Patients are often looking for ways they can contribute to the advancement of research for their disease. Luckily, clinical trials are a great way for patients to get involved in the research process. As of now, clinical trials are the most effective way to obtain new research about disease treatment and progression. However, they often have strict inclusion criteria, so not everyone can find a clinical trial that works for them. Also, while trials have proven to be very useful in advancing research, there is only so much data we can collect from them. They are limited by nature, for there can only be so many participants. In order to collect as much authentic data as possible, scientists believe that introducing real-world data and evidence into medical research is a pivotal next step for disease research.

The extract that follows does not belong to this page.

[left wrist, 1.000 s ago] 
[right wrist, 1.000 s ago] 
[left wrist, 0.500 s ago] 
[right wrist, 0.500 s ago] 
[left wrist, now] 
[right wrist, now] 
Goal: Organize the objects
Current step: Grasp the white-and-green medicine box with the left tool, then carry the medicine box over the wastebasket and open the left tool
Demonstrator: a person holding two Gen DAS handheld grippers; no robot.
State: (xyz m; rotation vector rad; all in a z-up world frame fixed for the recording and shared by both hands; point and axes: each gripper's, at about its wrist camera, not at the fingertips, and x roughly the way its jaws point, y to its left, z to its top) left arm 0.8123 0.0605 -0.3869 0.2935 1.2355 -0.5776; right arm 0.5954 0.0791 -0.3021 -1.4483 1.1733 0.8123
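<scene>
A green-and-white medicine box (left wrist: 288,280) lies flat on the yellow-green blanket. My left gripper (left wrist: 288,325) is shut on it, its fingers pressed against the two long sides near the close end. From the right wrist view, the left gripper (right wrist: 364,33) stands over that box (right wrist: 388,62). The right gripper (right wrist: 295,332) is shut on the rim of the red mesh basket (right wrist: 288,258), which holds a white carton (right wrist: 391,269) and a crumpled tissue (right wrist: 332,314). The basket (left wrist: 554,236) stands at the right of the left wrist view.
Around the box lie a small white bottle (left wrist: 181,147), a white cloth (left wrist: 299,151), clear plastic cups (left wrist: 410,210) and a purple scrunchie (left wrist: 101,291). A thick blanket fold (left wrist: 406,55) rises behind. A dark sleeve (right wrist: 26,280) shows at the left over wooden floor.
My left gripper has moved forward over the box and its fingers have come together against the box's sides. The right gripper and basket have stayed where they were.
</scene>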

What are Real-World Data and Real-World Evidence?
Real-world data are “the data relating to patient health status and/or the delivery of health care routinely collected from a variety of sources,” as defined by the FDA. Real-world evidence comes from patients living with a certain disease, and it can be collected from a variety of sources. Some sources include:
- Electronic health records (EHRs)
- Claims and billing activities
- Product and disease registries
- Patient-generated data including in home-use settings
- Data gathered from other sources that can inform on health status, such as mobile devices
Real-world evidence is the clinical evidence about the efficacy of a drug or treatment, which is derived from the analysis of real-world data. Real-world evidence can be obtained through randomized trials, observational studies, and other methods of data collection (FDA).
What is the Benefit of Using Real-World Data and Evidence?
The benefit of using real-world data for scientific research is that it opens the door to so much more data for researchers to use. The advancement of medical research could be accelerated greatly if the use of real-world data comes into play. Certain policy change would need to take effect for this possibility to become a reality – at the moment, real-world data and evidence cannot be used for regulatory and value-based payment decision-making for drugs and biologics. However, with the advancement of medical technology at an all-time high, the argument for implementing policies in which real-world data and evidence can be used in drug and therapy development is quite compelling (BPO).
What Does this Mean for the Sarcoidosis Community?
Since sarcoidosis is a rare disease, scientists are limited in the amount of research they can do. There is a lack of funding for clinical trials related to sarcoidosis treatments, and since there are fewer people with sarcoidosis than other chronic illnesses, participation in clinical trials is comparatively low as well. Introducing a way to collect data and evidence outside of clinical trials would be a turning point for the sarcoidosis community. Scientists could use data from patients’ everyday lives and exams to advance knowledge about relative drugs and therapies. Conducting more research in the sarcoidosis space drastically increases the likelihood of better treatments and a cure for sarcoidosis.